The global under-5 child mortality rate has decreased continuously during the last three decades, from 110 per 1,000 in 1980 to 60 per 1,000 in 2009, and the number of child deaths worldwide each year has decreased from 13.5 million in 1980 to an estimated 7.7 to 8.8 million in 2008 [1–4]. The number of neonatal deaths (newborns dying under the age of 28 days) has also decreased, from 4.6 million deaths in 1990 to approximately 3.1 to 3.6 million in 2009 [3, 5]. However, neonatal mortality has declined at a lower rate than child mortality, so the proportion of newborn deaths among all child deaths has been increasing.

Neonatal deaths are unequally distributed around the globe. Half of the world's newborns die at home, and more than 99% of all deaths occur in developing countries, where the average neonatal mortality rate is 33 per 1,000, compared with 4 per 1,000 in high-income countries. Since neonatal deaths account for more than 40% of under-5 mortalities [3], reaching Millennium Development Goal (MDG) 4 will require a substantial reduction in newborn mortality. Although addressing neonatal hypothermia might facilitate this goal, it has so far been a neglected challenge. Maintaining a normal body temperature is a critical function for newborn survival. Newborns achieve this through sophisticated mechanisms of body temperature regulation controlled by the hypothalamus and mediated by endocrine pathways through shivering and non-shivering thermogenesis [6]. However, particularly in premature and low birth weight infants, thermoregulatory mechanisms are easily overwhelmed, leading to metabolic deterioration and direct death from hypothermia or indirect mortality from associated mortalities such as severe infections [7].
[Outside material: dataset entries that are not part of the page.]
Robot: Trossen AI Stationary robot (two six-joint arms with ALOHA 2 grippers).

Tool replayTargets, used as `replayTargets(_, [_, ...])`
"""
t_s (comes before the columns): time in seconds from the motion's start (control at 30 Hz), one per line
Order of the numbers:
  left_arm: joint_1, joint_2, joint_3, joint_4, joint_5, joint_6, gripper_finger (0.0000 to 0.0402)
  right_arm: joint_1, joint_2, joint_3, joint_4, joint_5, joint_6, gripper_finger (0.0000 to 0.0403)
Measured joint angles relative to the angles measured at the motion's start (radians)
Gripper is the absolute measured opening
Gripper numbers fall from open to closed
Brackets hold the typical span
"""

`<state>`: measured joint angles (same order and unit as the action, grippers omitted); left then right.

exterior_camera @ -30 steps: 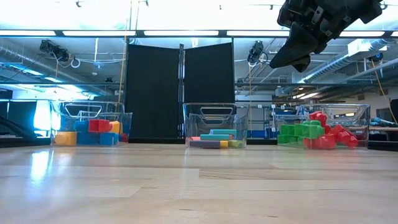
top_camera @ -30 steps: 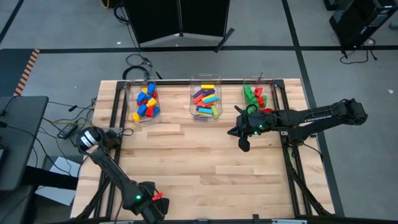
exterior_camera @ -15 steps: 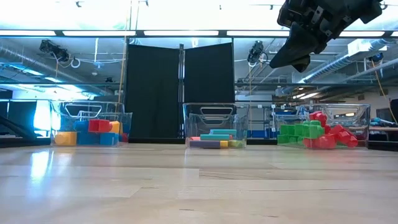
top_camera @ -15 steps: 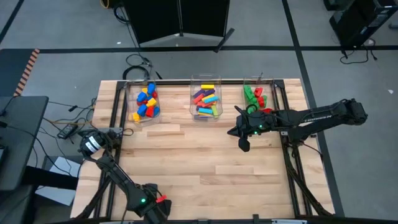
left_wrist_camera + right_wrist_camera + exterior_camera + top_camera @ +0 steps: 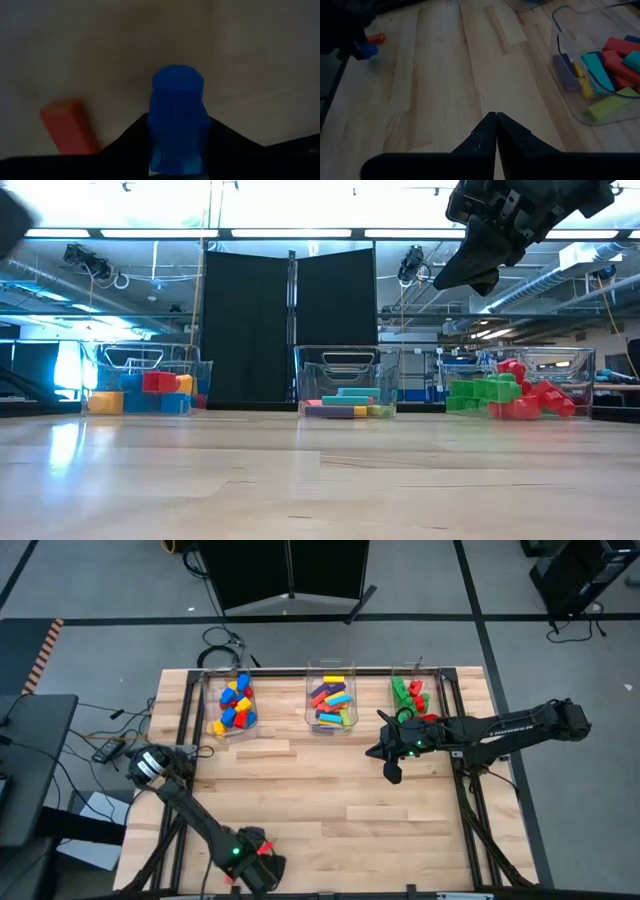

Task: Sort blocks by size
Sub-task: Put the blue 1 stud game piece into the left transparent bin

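A blue block (image 5: 177, 117) stands between the dark fingers of my left gripper (image 5: 177, 150), which is shut on it at the table's near edge, left of the middle (image 5: 252, 868). A red block (image 5: 67, 127) lies on the wood just beside it. The right wrist view sees both blocks far off, the blue block (image 5: 367, 50) and the red block (image 5: 376, 38). My right gripper (image 5: 496, 116) hangs shut and empty above the table's right half (image 5: 392, 773), near the right bin. Many other blocks lie in three clear bins at the back. My left gripper pinches the blue block between its two fingers, one on each of two opposite sides (image 5: 152, 127). The fingers come from above, pointing steeply down. The block's round stud end (image 5: 177, 80) points away from the gripper. Whether the block rests on the wood, I cannot tell.
Three clear bins stand along the far edge: the left bin (image 5: 232, 705) with blue, yellow and red blocks, the middle bin (image 5: 331, 698) with long mixed ones, the right bin (image 5: 410, 695) with green and red ones. Bare wood (image 5: 320, 800) lies between the arms.
My left gripper has shifted a little toward the table's right along the near edge, and a dark part of that arm has come into the low view's upper left corner. My right arm has kept still.
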<state>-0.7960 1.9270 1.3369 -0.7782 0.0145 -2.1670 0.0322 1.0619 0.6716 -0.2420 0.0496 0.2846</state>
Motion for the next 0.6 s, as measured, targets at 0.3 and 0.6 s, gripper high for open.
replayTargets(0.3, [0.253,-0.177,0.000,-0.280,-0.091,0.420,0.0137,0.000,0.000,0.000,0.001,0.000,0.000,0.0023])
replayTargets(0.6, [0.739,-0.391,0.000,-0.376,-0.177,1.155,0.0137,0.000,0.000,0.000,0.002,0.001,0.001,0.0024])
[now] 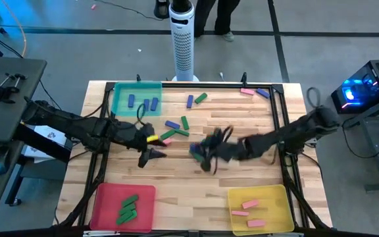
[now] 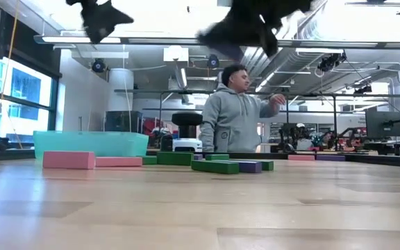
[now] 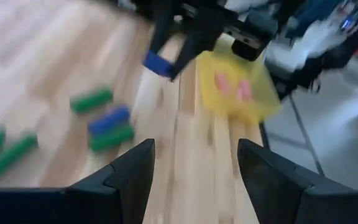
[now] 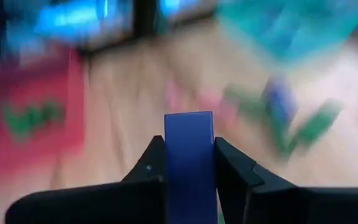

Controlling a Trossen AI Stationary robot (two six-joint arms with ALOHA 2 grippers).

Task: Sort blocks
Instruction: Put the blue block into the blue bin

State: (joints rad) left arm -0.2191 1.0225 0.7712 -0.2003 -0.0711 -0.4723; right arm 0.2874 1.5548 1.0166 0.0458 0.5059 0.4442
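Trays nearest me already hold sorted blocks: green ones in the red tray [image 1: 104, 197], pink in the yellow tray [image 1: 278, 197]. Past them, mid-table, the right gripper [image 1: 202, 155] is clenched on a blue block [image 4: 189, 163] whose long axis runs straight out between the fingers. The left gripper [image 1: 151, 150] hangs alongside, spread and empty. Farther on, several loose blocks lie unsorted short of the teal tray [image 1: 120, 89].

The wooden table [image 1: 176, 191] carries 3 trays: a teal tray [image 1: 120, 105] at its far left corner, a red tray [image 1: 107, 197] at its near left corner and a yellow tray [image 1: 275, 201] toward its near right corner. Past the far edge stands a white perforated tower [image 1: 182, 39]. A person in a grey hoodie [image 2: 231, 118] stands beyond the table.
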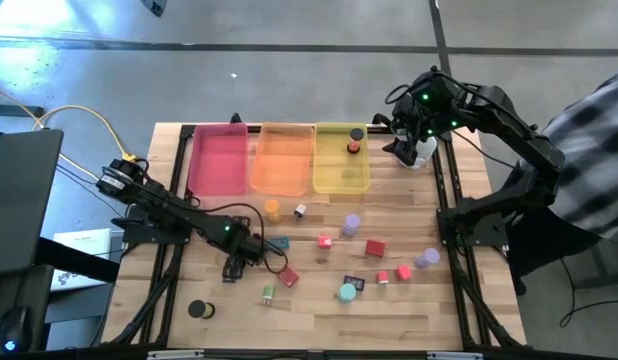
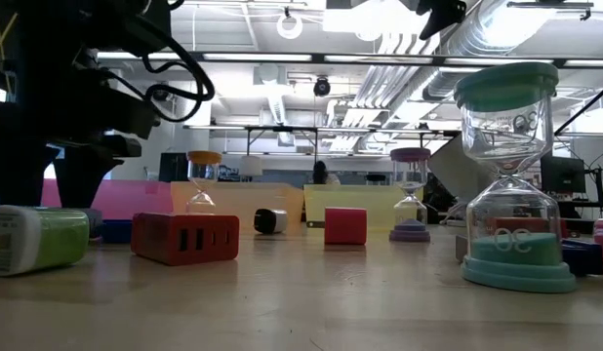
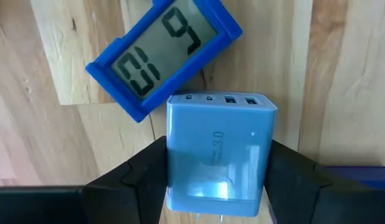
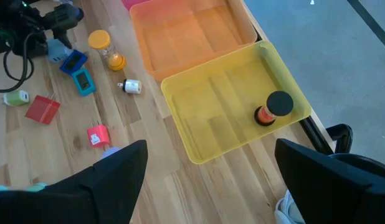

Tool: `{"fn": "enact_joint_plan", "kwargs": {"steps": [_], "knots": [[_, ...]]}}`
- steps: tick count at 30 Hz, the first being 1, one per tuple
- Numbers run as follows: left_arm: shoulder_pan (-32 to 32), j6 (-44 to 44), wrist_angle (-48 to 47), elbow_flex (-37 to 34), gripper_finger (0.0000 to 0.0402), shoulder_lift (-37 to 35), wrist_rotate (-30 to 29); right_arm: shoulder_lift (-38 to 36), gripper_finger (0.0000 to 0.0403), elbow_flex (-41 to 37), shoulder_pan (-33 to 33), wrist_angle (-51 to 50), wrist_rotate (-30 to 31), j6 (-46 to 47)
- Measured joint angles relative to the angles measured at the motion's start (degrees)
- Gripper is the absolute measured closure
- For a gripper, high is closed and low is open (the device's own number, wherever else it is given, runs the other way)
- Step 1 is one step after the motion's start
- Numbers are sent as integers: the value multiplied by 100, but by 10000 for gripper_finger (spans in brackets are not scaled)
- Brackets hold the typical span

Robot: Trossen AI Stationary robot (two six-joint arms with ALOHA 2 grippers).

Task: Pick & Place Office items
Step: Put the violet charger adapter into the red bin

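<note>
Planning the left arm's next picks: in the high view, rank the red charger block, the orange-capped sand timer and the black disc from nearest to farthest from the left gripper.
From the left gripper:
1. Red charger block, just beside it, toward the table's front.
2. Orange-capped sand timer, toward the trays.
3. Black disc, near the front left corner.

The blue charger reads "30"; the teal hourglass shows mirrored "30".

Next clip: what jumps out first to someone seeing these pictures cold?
The left pincer with a blue charger block between its fingers, beside a blue digital clock at the table's left-centre. Behind them, three trays, pink, orange and yellow; the yellow one holds a black-capped orange sand timer.
</note>
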Motion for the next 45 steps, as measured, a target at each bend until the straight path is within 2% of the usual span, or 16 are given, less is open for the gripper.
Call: {"fn": "enact_joint_plan", "kwargs": {"steps": [4,8,13,20,23,26,28,31,35,41,45], "knots": [[0,-563,30,56,199,-6,48,0,62,0,0,-31,0,-1],[28,-1070,-61,244,199,-98,414,0,62,0,0,-127,0,-1],[20,-1639,-666,753,199,-301,600,0,62,0,0,-204,-1,-54],[134,-2412,-2439,2026,199,-570,307,0,62,0,0,-192,0,-328],[362,-3008,-3435,2603,199,-586,212,0,62,0,0,-141,0,-349],[685,-3526,-4400,3058,199,-588,-183,0,62,0,0,-102,-1,-441],[977,-3755,-4813,3237,199,-593,-446,0,62,0,0,-54,-1,-497],[1513,-3822,-4716,3263,199,-751,-788,0,62,0,0,20,-2,-551],[2618,-3664,-4763,3230,199,-833,-1129,0,62,0,0,43,-12,-649],[4541,-2805,-4760,3232,199,-907,-1234,0,62,0,0,93,-20,-650],[5781,-2115,-4398,3232,199,-907,-1229,0,62,0,0,98,-22,-650]]}}
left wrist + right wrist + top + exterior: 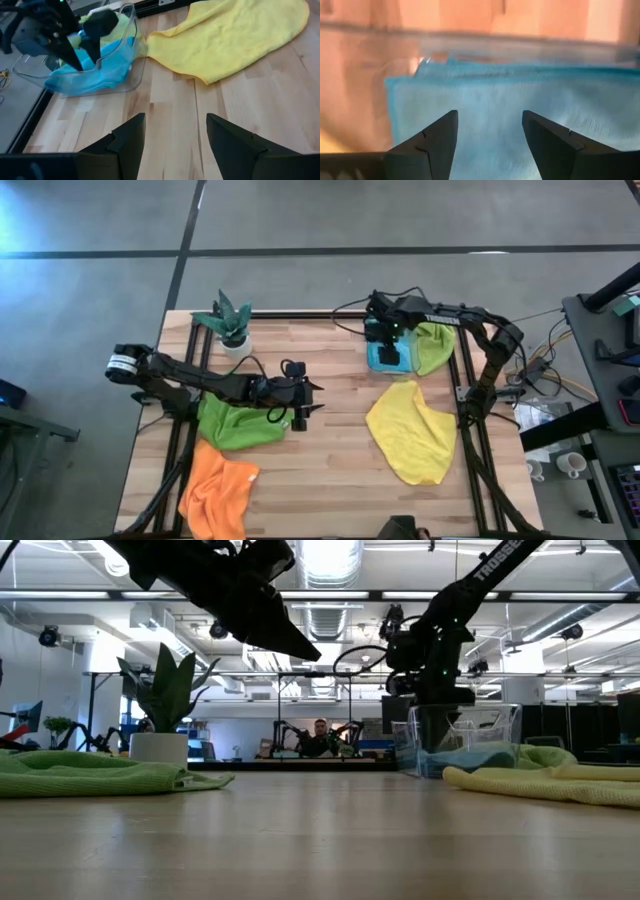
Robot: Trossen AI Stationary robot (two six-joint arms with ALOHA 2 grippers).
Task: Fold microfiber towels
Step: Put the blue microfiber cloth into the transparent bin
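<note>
Your right gripper (388, 352) sits over the clear plastic bin (376, 360) at the far right of the butcher-block wooden table (330, 460), pointing down into it. Jaws wide, nothing between them. Flat folded blue microfiber towel (510, 115) lies just past the tips, filling the bin floor; fingers (432, 142) apart from the cloth as far as you can see. Lime-green microfiber towel (434, 345) is draped on the bin's outer side, just beside that gripper, partly over the table edge.

Your left gripper (308, 400) hangs above bare wood near table centre, off the surface in the low view. Jaws wide, empty. Ahead of its tips, well apart: crumpled yellow microfiber towel (235, 37), spread loose, one corner touching the bin wall. Behind the jaws, under the L forearm: bunched darker green microfiber towel (235, 425). Rumpled orange microfiber towel (218, 495) lies nearer the front edge, touching the green one.

Small green potted plant in white pot (232, 325) stands at the far left edge. A person (320, 738) sits in the room beyond the table.
</note>
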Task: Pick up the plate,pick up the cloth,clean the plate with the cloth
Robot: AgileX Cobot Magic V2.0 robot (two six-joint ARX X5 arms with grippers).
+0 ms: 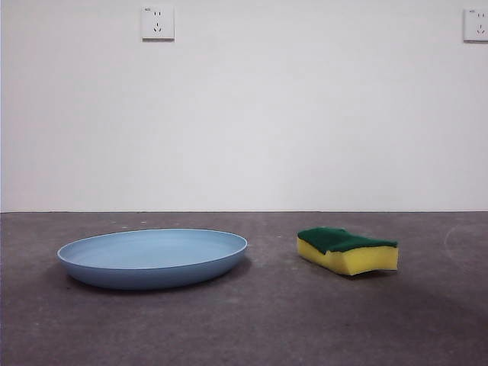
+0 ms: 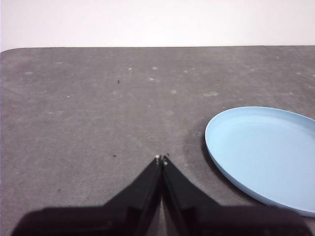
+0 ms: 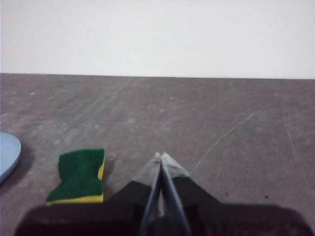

The attribution of neonatal hypothermia to indirect or direct causes of newborn death is complex and difficult for several reasons. Most neonatal deaths occur in regions without vital registrations or other reliable data sources. In countries where neonatal deaths are estimated to be highest, mortality data are based on national sample death registration at best [3] and mostly rely on verbal autopsy data-based models with less-than-optimal sensitivity and specificity to correctly identify causes of deaths [8]. Only 2.5% of global neonatal deaths data are based on reliable vital registration systems [9], while 97% derive from systematic estimations or household surveys [10].

Moreover, causes of death are difficult to ascertain in newborns because, especially at the beginning of life, infants exhibit few specific symptomatic reactions to illnesses. Clinical manifestations of various diseases overlap considerably in neonates. Early deaths and those in very small babies are often misclassified due to varying definitions of stillbirth and neonatal deaths, or due to other misreporting of data, such as avoiding filling out death certificates [8].

Globally, severe infections account for an estimated 36% of all neonatal deaths, while problems associated with prematurity account for another 29%, and birth asphyxia makes up 23% (with congenital malformations and a variety of other causes responsible for 19% of neonatal deaths) [3]. While all these causes of death are associated with neonatal hypothermia, the direction of causality is unclear [7]. Although usually infections (mostly sepsis and pneumonia) are listed as cause of death rather than hypothermia, it is unclear whether hypothermia is the underlying cause or the consequence of severe infections. Like severe infections, prematurity is associated with mortality from hypothermia. While only half of the babies born are weighed at birth (and even fewer are of known gestational age), it is estimated that annually 18 million, or 14% of all babies, are born with low birth weight (LBW), half of them in South Asia. LBW infants account for 60% to 80% of neonatal deaths. Birth asphyxia is associated with hypothermia, and prevention or treatment of hypothermia is an important therapeutic principle during and after resuscitation in both developing and developed settings [11, 12].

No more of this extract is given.